→ Activity
Beginning at the line containing "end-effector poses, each" in the material below and ending at the line containing "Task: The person", return each line exactly and add nothing.

→ Stored data
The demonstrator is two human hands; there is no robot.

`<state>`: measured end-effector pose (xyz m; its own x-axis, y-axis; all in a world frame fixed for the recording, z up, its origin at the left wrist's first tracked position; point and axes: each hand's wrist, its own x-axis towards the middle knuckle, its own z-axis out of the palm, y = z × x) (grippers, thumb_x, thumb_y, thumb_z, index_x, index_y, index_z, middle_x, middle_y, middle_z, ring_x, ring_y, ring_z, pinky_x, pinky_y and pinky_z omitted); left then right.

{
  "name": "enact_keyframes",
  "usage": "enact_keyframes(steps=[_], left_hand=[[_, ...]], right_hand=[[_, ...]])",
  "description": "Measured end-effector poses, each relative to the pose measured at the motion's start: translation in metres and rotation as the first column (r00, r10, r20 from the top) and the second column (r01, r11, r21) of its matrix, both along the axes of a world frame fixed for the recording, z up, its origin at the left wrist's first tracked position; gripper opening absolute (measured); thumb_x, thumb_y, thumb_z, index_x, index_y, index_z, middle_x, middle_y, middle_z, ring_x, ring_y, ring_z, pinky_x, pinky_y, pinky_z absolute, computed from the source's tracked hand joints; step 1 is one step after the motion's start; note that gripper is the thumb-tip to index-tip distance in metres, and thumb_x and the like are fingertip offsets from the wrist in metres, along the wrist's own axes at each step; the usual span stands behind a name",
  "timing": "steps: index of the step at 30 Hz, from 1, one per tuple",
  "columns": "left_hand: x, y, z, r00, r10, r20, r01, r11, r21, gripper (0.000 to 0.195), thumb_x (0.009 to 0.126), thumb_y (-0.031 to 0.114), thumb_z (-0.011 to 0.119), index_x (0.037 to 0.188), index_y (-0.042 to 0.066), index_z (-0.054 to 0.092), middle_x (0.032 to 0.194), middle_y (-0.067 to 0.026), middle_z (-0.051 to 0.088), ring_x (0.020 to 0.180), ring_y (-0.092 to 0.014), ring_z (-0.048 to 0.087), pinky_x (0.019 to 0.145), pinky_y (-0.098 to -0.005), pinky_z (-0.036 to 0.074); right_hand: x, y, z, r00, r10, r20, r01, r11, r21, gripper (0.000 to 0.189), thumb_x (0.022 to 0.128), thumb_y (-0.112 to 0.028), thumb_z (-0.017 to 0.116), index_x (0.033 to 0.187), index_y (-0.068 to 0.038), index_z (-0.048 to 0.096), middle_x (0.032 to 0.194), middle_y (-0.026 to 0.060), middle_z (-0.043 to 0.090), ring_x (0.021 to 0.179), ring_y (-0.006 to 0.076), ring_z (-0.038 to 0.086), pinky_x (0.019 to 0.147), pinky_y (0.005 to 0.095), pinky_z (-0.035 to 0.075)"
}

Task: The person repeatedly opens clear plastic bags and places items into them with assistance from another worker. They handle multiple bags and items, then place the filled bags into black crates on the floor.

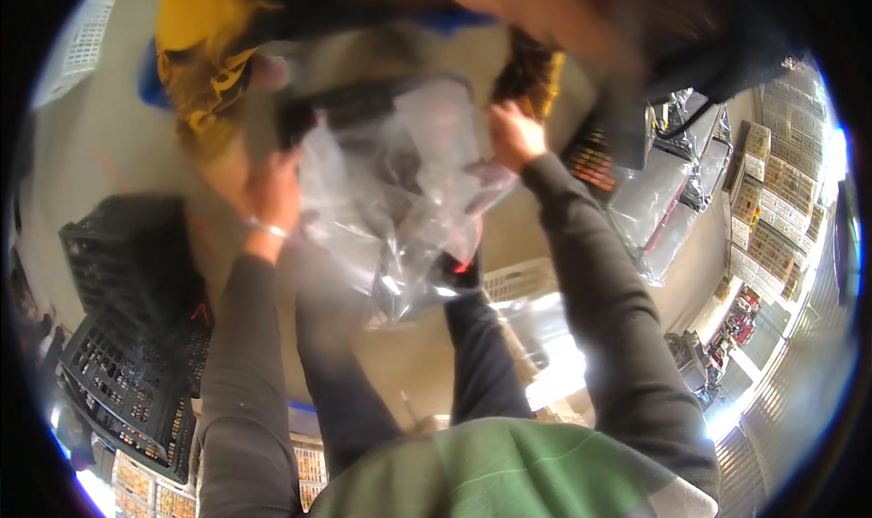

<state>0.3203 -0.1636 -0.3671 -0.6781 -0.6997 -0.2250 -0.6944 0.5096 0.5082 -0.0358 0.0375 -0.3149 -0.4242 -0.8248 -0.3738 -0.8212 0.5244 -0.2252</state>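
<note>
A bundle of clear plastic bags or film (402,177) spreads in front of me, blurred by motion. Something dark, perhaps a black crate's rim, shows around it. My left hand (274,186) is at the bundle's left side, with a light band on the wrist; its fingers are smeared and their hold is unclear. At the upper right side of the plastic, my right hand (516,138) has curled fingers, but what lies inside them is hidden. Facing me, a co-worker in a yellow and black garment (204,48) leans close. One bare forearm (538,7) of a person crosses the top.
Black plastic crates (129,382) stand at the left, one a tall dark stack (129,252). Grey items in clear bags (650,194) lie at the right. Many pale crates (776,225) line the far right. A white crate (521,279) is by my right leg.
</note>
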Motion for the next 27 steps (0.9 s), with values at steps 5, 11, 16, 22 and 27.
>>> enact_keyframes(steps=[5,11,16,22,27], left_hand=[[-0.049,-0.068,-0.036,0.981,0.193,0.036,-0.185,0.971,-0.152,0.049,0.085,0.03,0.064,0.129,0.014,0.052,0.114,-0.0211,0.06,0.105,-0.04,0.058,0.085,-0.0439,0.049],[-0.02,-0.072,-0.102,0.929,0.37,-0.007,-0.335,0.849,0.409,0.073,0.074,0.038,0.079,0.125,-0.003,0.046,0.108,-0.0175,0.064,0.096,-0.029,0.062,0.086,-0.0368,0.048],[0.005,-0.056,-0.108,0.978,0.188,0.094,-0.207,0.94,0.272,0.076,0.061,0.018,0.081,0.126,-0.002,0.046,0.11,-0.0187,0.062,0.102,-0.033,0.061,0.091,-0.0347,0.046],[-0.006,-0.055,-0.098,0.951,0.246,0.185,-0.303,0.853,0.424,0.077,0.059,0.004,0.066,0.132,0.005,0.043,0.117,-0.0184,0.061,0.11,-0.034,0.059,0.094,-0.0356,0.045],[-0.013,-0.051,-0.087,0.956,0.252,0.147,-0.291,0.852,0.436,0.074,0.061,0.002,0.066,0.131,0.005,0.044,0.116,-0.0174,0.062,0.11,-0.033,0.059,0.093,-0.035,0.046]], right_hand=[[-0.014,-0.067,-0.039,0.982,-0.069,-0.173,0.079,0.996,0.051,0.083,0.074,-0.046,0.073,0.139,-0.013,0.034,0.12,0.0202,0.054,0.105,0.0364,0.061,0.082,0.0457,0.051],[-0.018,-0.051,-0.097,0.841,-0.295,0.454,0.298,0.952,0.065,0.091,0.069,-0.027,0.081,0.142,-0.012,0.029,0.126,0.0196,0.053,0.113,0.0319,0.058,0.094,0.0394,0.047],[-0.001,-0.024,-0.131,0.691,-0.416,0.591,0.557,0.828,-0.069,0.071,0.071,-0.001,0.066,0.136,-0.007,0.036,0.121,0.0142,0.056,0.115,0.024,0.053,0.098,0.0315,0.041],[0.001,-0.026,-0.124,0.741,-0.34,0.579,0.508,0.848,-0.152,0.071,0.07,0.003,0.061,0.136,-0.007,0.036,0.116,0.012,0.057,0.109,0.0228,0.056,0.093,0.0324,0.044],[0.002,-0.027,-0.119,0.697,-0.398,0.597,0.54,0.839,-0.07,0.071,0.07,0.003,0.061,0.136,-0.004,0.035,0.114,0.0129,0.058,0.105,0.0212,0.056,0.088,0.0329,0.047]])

→ Answer area
  "description": "Measured end-effector poses, each relative to the pose measured at the motion's start: translation in metres and rotation as the first column (r00, r10, r20 from the top) and the second column (r01, r11, r21) of its matrix, both along the axes of a world frame fixed for the recording, z up, its origin at the left wrist's first tracked position; gripper opening absolute (measured); thumb_x, thumb_y, thumb_z, index_x, index_y, index_z, middle_x, middle_y, middle_z, ring_x, ring_y, ring_z, pinky_x, pinky_y, pinky_z absolute, computed from the source's tracked hand joints; step 1 is one step after the motion's start; note that gripper is the thumb-tip to index-tip distance in metres, and thumb_x and the like are fingertip offsets from the wrist in metres, along the wrist's own axes at each step; the usual span stands behind a name",
  "timing": "steps: index of the step at 30 Hz, from 1, one per tuple",
  "columns": "left_hand: x, y, z, r00, r10, r20, r01, r11, r21, gripper (0.000 to 0.195), thumb_x (0.009 to 0.126), thumb_y (-0.031 to 0.114), thumb_z (-0.011 to 0.119), index_x (0.037 to 0.188), index_y (-0.042 to 0.066), index_z (-0.054 to 0.092), middle_x (0.032 to 0.194), middle_y (-0.067 to 0.026), middle_z (-0.051 to 0.088), ring_x (0.020 to 0.180), ring_y (-0.092 to 0.014), ring_z (-0.048 to 0.087), pinky_x (0.019 to 0.145), pinky_y (-0.098 to -0.005), pinky_z (-0.036 to 0.074); right_hand: x, y, z, r00, r10, r20, r01, r11, r21, gripper (0.000 to 0.189), thumb_x (0.022 to 0.128), thumb_y (-0.112 to 0.028), thumb_z (-0.017 to 0.116), index_x (0.033 to 0.187), index_y (-0.068 to 0.038), index_z (-0.048 to 0.096), middle_x (0.032 to 0.194), middle_y (-0.026 to 0.060), middle_z (-0.043 to 0.090), ring_x (0.021 to 0.179), ring_y (-0.006 to 0.076), ring_z (-0.038 to 0.086), pinky_x (0.019 to 0.147), pinky_y (0.005 to 0.095), pinky_z (-0.035 to 0.075)"
}

Task: The person repeatedly opens clear plastic bags and places items into them with assistance from another worker. They handle multiple bags and items, then place the filled bags into black crates on the floor.

This concludes the response.